Material for this task
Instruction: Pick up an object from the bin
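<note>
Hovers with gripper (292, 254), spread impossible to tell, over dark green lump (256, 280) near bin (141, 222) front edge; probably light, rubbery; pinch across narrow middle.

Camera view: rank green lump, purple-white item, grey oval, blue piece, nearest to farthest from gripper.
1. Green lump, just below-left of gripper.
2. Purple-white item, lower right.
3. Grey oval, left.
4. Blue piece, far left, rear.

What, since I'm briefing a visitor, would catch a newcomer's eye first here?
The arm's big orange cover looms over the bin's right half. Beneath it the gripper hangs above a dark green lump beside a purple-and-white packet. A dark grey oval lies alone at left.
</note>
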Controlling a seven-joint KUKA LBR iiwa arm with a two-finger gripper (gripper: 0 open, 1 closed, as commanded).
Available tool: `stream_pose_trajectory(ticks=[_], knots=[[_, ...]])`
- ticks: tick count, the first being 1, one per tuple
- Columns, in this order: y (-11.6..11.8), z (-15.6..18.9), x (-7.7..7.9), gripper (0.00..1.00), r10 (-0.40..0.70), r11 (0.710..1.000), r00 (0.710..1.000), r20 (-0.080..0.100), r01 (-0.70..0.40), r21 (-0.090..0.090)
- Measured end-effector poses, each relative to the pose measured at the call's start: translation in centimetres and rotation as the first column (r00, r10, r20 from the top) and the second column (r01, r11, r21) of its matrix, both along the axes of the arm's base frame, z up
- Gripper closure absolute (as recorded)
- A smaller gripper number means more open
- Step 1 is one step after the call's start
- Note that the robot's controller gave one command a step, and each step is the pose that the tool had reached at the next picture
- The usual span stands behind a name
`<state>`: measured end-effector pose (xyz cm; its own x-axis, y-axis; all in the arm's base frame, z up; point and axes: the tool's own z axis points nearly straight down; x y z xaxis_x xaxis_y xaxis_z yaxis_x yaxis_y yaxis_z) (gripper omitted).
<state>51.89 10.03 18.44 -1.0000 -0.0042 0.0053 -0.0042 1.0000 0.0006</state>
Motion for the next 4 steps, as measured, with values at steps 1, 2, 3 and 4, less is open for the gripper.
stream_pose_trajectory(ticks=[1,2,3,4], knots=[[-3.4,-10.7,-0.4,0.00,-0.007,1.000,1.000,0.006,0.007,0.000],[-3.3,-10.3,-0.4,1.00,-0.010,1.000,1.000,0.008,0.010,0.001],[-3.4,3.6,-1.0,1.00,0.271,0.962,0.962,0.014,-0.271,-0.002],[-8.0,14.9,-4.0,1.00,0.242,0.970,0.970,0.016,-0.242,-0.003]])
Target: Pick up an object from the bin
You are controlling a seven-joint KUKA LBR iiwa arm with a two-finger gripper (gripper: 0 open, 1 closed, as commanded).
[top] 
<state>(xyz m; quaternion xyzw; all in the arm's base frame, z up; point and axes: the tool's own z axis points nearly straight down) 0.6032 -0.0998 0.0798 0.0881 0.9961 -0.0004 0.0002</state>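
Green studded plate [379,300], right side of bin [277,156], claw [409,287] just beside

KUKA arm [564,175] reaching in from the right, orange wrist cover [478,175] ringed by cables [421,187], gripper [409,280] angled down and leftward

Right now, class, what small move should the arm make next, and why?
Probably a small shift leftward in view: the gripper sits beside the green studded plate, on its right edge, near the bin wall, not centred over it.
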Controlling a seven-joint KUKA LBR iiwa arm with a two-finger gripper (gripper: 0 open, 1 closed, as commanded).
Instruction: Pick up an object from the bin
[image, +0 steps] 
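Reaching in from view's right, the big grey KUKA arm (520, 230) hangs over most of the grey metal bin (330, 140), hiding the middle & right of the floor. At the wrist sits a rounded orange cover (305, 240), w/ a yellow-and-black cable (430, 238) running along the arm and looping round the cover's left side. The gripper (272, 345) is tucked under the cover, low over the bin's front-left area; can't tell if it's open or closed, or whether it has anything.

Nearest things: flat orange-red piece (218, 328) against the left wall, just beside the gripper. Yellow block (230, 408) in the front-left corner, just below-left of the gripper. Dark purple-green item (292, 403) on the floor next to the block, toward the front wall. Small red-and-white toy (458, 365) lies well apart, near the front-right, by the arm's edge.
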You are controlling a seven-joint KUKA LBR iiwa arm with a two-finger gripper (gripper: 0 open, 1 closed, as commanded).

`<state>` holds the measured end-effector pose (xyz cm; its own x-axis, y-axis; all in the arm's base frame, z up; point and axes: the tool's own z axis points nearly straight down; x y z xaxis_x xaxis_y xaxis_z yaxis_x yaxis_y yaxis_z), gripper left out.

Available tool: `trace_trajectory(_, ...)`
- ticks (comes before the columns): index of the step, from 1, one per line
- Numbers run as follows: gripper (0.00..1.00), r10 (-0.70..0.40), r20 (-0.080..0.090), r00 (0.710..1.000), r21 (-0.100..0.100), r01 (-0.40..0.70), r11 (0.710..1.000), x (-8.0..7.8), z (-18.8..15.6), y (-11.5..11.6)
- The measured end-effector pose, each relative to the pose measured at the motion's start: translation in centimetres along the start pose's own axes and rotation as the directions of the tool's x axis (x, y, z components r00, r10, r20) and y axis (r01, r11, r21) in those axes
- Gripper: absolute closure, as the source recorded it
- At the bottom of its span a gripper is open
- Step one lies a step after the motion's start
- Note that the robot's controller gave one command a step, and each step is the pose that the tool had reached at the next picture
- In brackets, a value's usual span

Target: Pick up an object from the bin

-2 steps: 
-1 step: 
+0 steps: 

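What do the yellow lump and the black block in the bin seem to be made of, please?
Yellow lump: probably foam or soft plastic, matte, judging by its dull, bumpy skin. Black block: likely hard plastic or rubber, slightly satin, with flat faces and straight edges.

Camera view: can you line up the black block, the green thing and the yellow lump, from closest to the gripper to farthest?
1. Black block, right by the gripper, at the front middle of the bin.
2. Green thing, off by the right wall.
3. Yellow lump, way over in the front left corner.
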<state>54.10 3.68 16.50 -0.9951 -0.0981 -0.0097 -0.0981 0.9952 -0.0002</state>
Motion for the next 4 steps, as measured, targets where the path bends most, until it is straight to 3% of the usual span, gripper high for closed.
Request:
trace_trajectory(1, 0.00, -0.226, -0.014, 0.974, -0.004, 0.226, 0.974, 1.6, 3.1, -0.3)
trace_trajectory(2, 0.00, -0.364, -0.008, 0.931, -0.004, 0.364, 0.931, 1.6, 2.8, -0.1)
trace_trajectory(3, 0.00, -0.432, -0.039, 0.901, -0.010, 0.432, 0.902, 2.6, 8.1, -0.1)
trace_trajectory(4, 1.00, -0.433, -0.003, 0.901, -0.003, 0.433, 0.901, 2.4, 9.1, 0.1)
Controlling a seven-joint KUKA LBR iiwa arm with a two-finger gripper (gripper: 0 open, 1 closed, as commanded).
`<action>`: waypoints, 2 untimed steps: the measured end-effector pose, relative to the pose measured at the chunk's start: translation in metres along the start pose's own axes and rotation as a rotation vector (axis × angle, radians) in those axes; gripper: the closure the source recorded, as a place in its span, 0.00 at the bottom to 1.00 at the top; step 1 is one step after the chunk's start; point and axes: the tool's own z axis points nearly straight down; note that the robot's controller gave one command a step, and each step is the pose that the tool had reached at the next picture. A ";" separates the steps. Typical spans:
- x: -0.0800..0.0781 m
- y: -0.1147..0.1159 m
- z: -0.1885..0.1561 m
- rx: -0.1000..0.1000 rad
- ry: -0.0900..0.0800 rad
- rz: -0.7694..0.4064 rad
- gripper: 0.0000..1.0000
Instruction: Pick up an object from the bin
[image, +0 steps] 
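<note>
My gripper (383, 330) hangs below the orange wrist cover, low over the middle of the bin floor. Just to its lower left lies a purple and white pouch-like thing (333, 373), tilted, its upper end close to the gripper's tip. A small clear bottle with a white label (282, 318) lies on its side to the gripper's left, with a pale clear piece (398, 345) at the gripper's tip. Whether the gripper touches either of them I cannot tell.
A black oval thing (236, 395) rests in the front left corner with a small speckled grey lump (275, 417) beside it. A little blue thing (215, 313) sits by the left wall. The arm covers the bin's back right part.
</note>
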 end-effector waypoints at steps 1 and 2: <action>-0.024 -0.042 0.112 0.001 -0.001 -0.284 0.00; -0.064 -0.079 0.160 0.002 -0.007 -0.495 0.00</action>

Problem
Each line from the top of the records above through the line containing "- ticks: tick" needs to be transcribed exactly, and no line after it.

Task result
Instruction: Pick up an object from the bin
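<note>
Hovers with gripper (292, 254), spread impossible to tell, over dark green lump (256, 280) near bin (141, 222) front edge; probably light, rubbery; pinch across narrow middle.

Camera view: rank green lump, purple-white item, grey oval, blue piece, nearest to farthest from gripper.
1. Green lump, just below-left of gripper.
2. Purple-white item, lower right.
3. Grey oval, left.
4. Blue piece, far left, rear.

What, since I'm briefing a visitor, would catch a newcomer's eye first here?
The arm's big orange cover looms over the bin's right half. Beneath it the gripper hangs above a dark green lump beside a purple-and-white packet. A dark grey oval lies alone at left.
</note>
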Controlling a seven-joint KUKA LBR iiwa arm with a two-finger gripper (gripper: 0 open, 1 closed, as commanded).
Available tool: `stream_pose_trajectory(ticks=[_], knots=[[_, ...]])`
- ticks: tick count, the first being 1, one per tuple

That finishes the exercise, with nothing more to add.